-- Supplied material follows --

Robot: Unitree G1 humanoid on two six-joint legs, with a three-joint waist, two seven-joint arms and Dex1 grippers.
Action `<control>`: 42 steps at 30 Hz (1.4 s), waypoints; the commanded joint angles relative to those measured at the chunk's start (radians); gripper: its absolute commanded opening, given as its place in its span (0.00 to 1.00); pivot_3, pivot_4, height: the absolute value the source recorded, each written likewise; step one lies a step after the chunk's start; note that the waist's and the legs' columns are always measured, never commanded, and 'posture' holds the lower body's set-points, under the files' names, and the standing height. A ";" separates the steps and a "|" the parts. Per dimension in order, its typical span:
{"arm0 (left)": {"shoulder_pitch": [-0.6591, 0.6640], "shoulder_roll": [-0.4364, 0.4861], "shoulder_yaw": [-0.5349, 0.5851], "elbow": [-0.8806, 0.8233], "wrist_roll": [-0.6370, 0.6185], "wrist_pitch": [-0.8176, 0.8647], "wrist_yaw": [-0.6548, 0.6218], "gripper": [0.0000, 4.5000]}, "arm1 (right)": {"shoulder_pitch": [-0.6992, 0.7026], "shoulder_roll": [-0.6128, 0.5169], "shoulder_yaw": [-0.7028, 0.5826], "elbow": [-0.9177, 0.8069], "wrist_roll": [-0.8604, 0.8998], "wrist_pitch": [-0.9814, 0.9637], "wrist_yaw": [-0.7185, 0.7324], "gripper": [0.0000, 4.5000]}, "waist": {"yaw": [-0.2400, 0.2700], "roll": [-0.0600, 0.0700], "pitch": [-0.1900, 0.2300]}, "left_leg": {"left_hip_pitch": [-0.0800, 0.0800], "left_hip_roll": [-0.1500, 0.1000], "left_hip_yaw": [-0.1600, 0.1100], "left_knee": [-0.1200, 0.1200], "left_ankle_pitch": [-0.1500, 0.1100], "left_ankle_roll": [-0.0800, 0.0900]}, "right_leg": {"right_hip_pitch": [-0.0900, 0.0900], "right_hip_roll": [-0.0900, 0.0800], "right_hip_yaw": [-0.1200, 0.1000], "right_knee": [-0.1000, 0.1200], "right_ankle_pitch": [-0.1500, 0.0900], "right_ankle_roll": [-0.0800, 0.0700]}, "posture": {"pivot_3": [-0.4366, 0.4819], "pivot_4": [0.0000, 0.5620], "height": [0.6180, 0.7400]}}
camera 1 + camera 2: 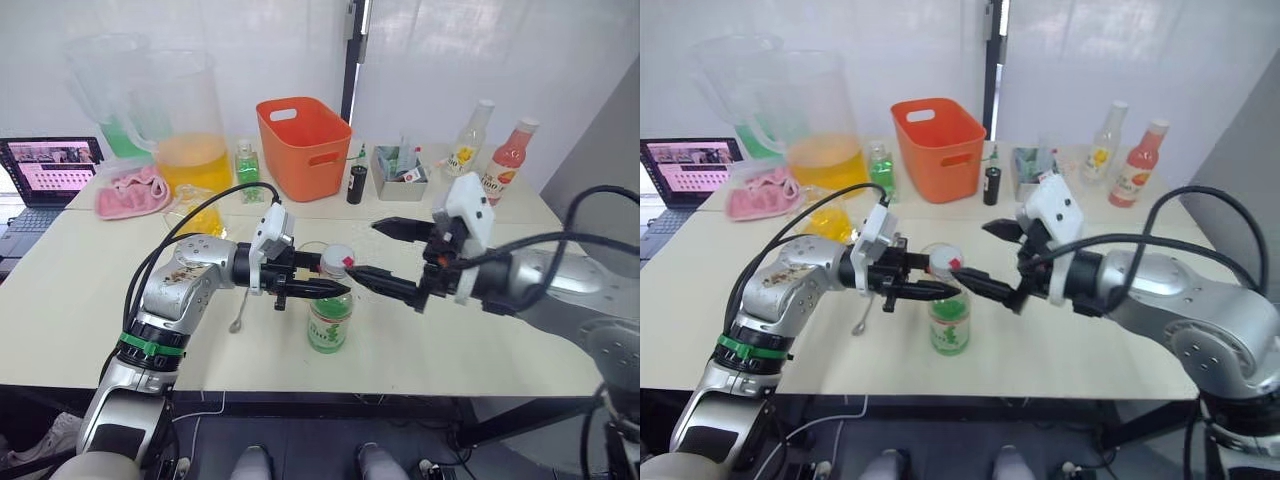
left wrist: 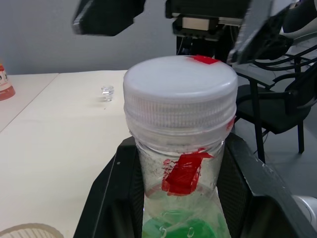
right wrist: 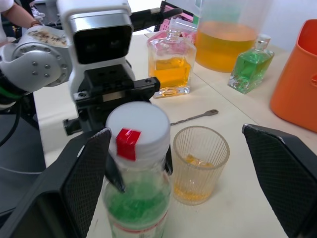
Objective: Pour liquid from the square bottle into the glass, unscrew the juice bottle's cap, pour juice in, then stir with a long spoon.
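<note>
The juice bottle (image 1: 330,320) stands upright near the table's front edge, its green label low on the body. My left gripper (image 1: 312,284) is shut on its neck, a black finger (image 2: 111,198) on each side just below the cap (image 2: 181,87). The white cap with a red mark is on the bottle. My right gripper (image 1: 363,248) is open at cap height, its fingers (image 3: 79,178) spread wide to either side of the cap without touching it. The glass (image 3: 199,163), ribbed and holding a little yellow liquid, stands just behind the bottle. The square bottle (image 3: 171,67) and the long spoon (image 3: 195,117) lie farther left.
Along the back stand an orange basket (image 1: 303,145), a large pitcher of orange liquid (image 1: 190,140), a small green bottle (image 1: 247,163), a grey box (image 1: 398,172), and yellow-labelled (image 1: 468,140) and pink-liquid (image 1: 508,160) bottles. A laptop (image 1: 52,170) and a pink cloth (image 1: 132,192) sit far left.
</note>
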 commanded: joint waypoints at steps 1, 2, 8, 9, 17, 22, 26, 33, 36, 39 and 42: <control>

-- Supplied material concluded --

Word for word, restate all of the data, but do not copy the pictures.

Robot: Unitree G1 humanoid on two six-joint legs, with a three-joint waist, two seven-joint arms and Dex1 grippers.
Action `<control>`: 42 steps at 30 Hz (1.4 s), waypoints; the commanded joint angles relative to those measured at the chunk's start (radians); gripper: its absolute commanded opening, given as its place in its span (0.00 to 1.00); pivot_3, pivot_4, height: the absolute value the source recorded, each written likewise; step one lies a step after the chunk's start; note that the waist's and the legs' columns are always measured, never commanded, and 'posture' holds the lower body's set-points, under the files' names, and the standing height. A ";" separates the steps and a "|" the parts. Per dimension in order, its typical span:
{"arm0 (left)": {"shoulder_pitch": [-0.6591, 0.6640], "shoulder_roll": [-0.4364, 0.4861], "shoulder_yaw": [-0.5349, 0.5851], "elbow": [-0.8806, 0.8233], "wrist_roll": [-0.6370, 0.6185], "wrist_pitch": [-0.8176, 0.8647], "wrist_yaw": [-0.6548, 0.6218], "gripper": [0.0000, 4.5000]}, "arm1 (right)": {"shoulder_pitch": [-0.6992, 0.7026], "shoulder_roll": [-0.6128, 0.5169], "shoulder_yaw": [-0.7028, 0.5826], "elbow": [-0.9177, 0.8069], "wrist_roll": [-0.8604, 0.8998], "wrist_pitch": [-0.9814, 0.9637], "wrist_yaw": [-0.7185, 0.7324], "gripper": [0.0000, 4.5000]}, "waist": {"yaw": [-0.2400, 0.2700], "roll": [-0.0600, 0.0700], "pitch": [-0.1900, 0.2300]}, "left_leg": {"left_hip_pitch": [-0.0800, 0.0800], "left_hip_roll": [-0.1500, 0.1000], "left_hip_yaw": [-0.1600, 0.1100], "left_knee": [-0.1200, 0.1200], "left_ankle_pitch": [-0.1500, 0.1100], "left_ankle_roll": [-0.0800, 0.0900]}, "right_leg": {"right_hip_pitch": [-0.0900, 0.0900], "right_hip_roll": [-0.0900, 0.0800], "right_hip_yaw": [-0.1200, 0.1000], "right_knee": [-0.1000, 0.1200], "right_ankle_pitch": [-0.1500, 0.0900], "right_ankle_roll": [-0.0800, 0.0700]}, "posture": {"pivot_3": [-0.4366, 0.4819], "pivot_4": [0.0000, 0.5620], "height": [0.6180, 0.7400]}}
camera 1 + camera 2: 
left wrist: 
right wrist: 
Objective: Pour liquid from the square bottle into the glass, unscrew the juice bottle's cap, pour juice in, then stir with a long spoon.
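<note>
The juice bottle (image 1: 330,320) stands upright near the table's front edge, its green label low on the body. My left gripper (image 1: 312,284) is shut on its neck, a black finger (image 2: 111,198) on each side just below the cap (image 2: 181,87). The white cap with a red mark is on the bottle. My right gripper (image 1: 363,248) is open at cap height, its fingers (image 3: 79,178) spread wide to either side of the cap without touching it. The glass (image 3: 199,163), ribbed and holding a little yellow liquid, stands just behind the bottle. The square bottle (image 3: 171,67) and the long spoon (image 3: 195,117) lie farther left.
Along the back stand an orange basket (image 1: 303,145), a large pitcher of orange liquid (image 1: 190,140), a small green bottle (image 1: 247,163), a grey box (image 1: 398,172), and yellow-labelled (image 1: 468,140) and pink-liquid (image 1: 508,160) bottles. A laptop (image 1: 52,170) and a pink cloth (image 1: 132,192) sit far left.
</note>
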 commanded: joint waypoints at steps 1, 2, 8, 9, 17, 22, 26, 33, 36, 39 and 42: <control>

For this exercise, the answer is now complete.